*What the exercise asks*. Print out the data below in full and exactly, skipping the pictures.
——————————
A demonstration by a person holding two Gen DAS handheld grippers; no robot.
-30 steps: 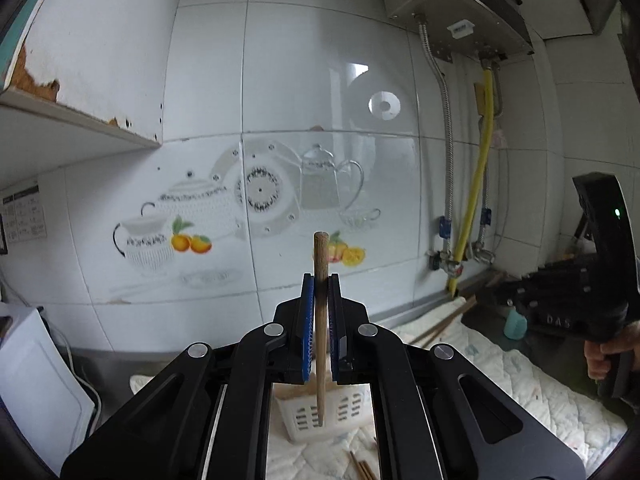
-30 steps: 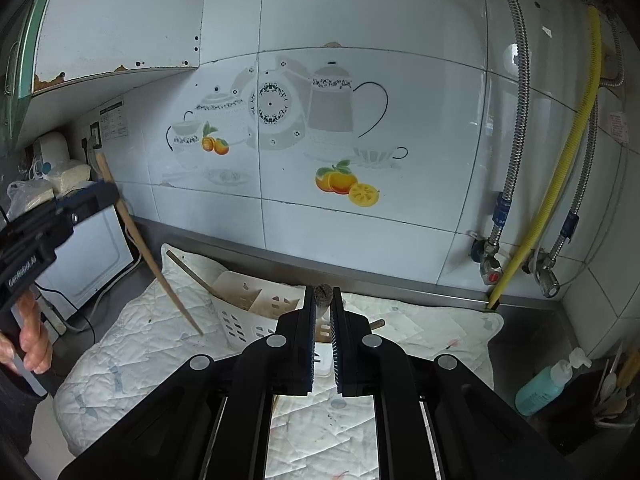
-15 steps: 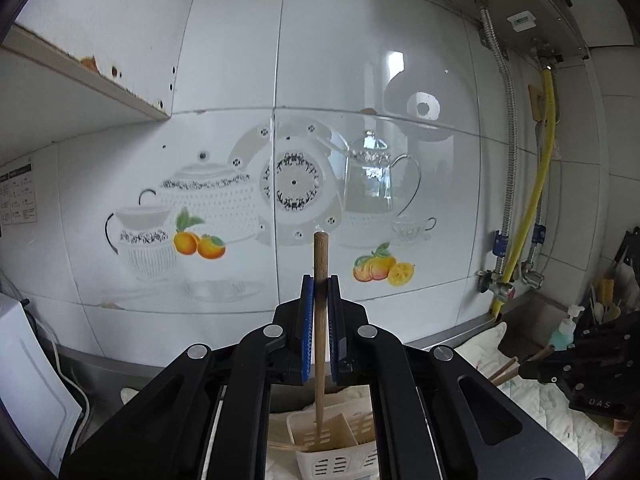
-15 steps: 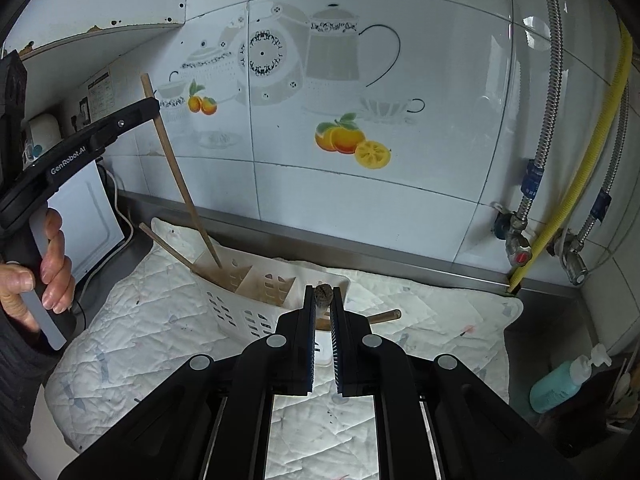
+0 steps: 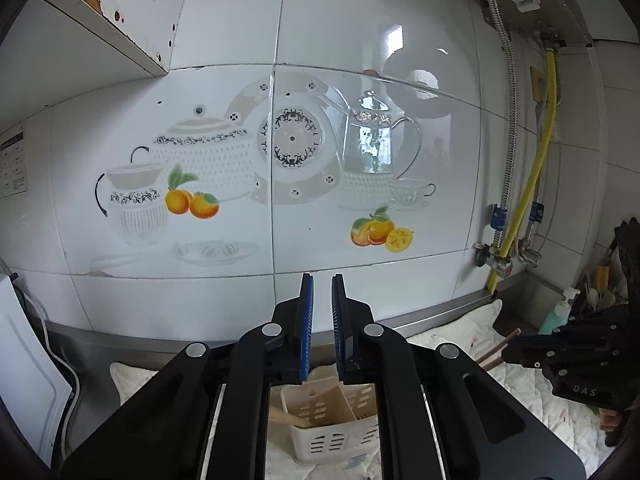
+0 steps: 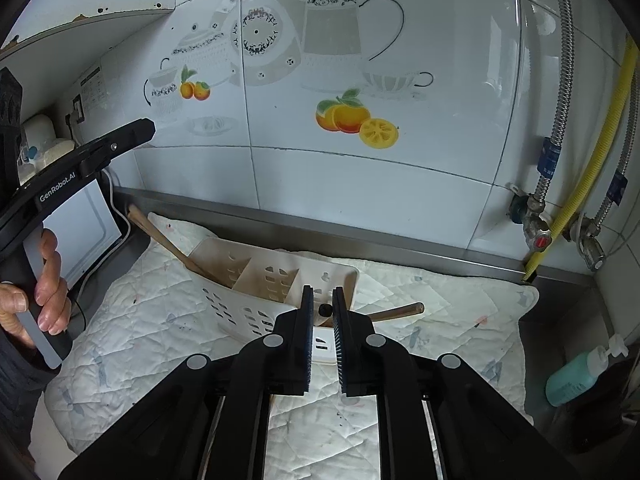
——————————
*Result of the task*.
A demonstration by a person holding two Gen DAS handheld grippers; no robot.
-30 steps: 
-30 steps: 
-15 steps: 
-15 steps: 
+0 steps: 
+0 steps: 

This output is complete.